California's Fair Claims Settlement Practices Regulations add another layer. Under 10 CCR §2695.9(b), an insurer that recommends a specific contractor to the claimant must ensure that the work restores the property to "no less than its condition prior to the loss" and is "repaired in a manner which meets accepted trade standards for good and workmanlike construction at no additional cost to the claimant." The regulation contemplates that when the insurer steers the claimant to a particular vendor, the insurer assumes responsibility for the result. If the vendor cannot achieve the result, the insurer cannot disclaim responsibility by pointing to the vendor's independence.

Common Situations Where Contractor Admissions Arise

The carrier's contractor does not admit failure in the abstract. These admissions arise in specific, recurring contexts where the gap between what the carrier approved and what the repair actually requires becomes impossible to conceal.

Roofing: Shingle Matching

This is the most common scenario. The carrier approves replacement of damaged shingles on one or two slopes of a roof. The contractor arrives, examines the existing shingles, and determines that new shingles in the same color and product line will not match the aged shingles on the undamaged slopes. The color is different. The profile has changed because the manufacturer has updated the product. The granule blend is not the same. The contractor tells the homeowner: "I can put new shingles on this slope, but they won't match the other slopes. You'll see the difference from the street."
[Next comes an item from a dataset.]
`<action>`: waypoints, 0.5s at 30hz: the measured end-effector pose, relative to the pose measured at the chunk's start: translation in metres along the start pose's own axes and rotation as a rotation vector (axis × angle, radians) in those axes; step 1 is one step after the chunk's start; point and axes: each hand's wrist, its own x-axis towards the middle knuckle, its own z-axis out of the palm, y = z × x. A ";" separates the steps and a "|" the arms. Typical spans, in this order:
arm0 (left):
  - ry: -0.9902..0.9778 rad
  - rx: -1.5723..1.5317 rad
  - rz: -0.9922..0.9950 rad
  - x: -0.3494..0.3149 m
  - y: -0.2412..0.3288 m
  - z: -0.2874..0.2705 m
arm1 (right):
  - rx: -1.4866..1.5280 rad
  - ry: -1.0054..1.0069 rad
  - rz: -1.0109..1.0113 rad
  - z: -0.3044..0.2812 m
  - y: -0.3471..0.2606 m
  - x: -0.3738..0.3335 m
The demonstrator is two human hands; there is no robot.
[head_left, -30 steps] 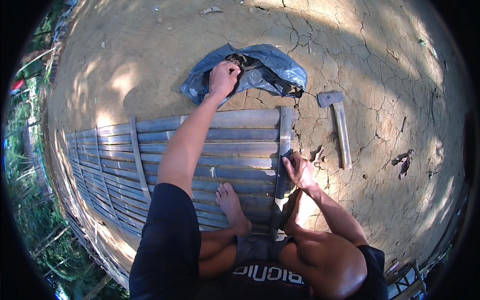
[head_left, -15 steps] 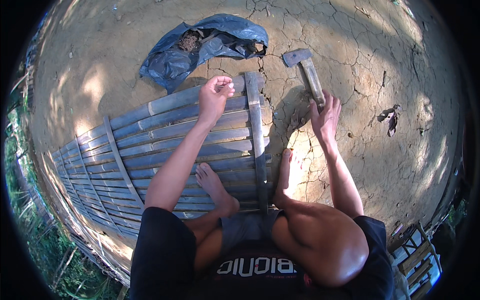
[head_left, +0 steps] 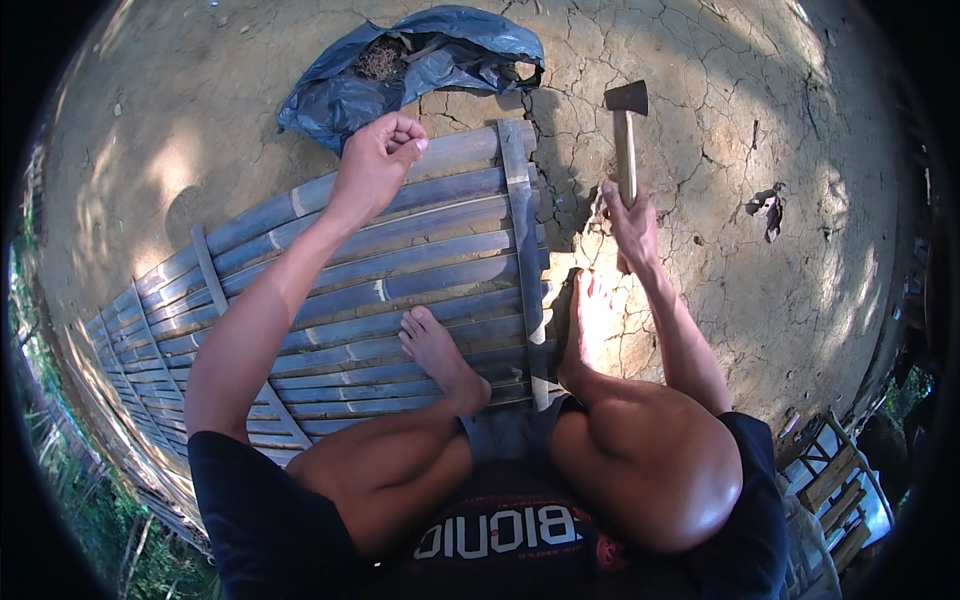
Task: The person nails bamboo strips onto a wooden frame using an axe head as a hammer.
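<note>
Right hand [head_left: 634, 225] is right of centre in the frame, wrapped round the lower handle of the hammer [head_left: 625, 145]; head is up toward the top of the frame, handle pointing back at us. Holding it low probably buys swing and keeps fingers clear of the head. Left hand [head_left: 382, 155] is upper centre-left, over the top edge of the bamboo panel [head_left: 400, 262], fingers curled in toward the thumb; can't tell if anything small is pinched in there. The panel fills centre to lower left, slats running across, with a flat batten [head_left: 523, 230] crossing them near their right ends, likely there to tie the slats together. Left foot [head_left: 437, 340] is planted on the slats, which should help pin the panel; right foot [head_left: 590, 300] is on the cracked ground [head_left: 700, 190] just past the slat ends, probably for balance. Plastic bag [head_left: 330, 105], dark, sits upper left of centre by the panel's top edge, mouth spread so the brown spiky clump [head_left: 381, 59] inside is reachable from the left-hand side; could be nails, too small for us to confirm.
</note>
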 end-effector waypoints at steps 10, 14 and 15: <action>-0.159 0.166 0.068 -0.016 -0.038 0.048 | 0.417 -0.163 0.006 0.044 -0.050 -0.025; -0.096 0.157 0.034 -0.006 -0.027 0.029 | 0.283 -0.089 0.027 -0.007 -0.094 -0.027; -0.097 0.144 0.036 -0.005 -0.028 0.025 | 0.258 -0.077 0.044 -0.014 -0.096 -0.033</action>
This is a concession that the carrier's approved scope will not restore the roof to its pre-loss condition. Before the loss, the roof was a uniform color. After the carrier's repair, it will be two colors. The contractor—the carrier's contractor—has just confirmed that the repair the carrier is willing to pay for is inadequate.

Siding: Panel Matching

Vinyl siding, wood siding, and fiber cement siding all change color with age and environmental exposure. When a carrier approves replacement of siding on one wall of a home, the contractor frequently discovers that new panels cannot be blended with the existing panels on adjacent walls. The color mismatch is visible at the corner where old meets new. The contractor says: "The new panels won't match. This color has been discontinued," or "Even the same color code looks different because the existing panels have faded."

Flooring: Hardwood Blending

When water damage destroys hardwood flooring in part of a room, the carrier may approve replacement of the damaged area. The contractor examines the existing floor and tells the homeowner: "I can install new boards, but they won't match the color of your existing floor. Oak darkens over time, and these boards are fifteen years old. New oak will be a completely different shade." Or the species is no longer readily available, or the plank width is no longer manufactured. The contractor is telling you that a partial repair will leave you with a floor that looks like a patchwork, not a floor that was properly restored.

Paint: Color Matching Aged Surfaces

Exterior paint fades from the day it is applied. When a carrier approves repainting of one wall after an impact loss, the contractor may determine that matching the existing aged paint on adjacent walls is impossible. Even using the same paint code, the new application will be visibly brighter, more saturated, and more uniform than the surrounding weathered surfaces. The contractor says what every painter knows: "I can paint this wall, but it won't match the others. The only way to get a uniform appearance is to repaint the whole house."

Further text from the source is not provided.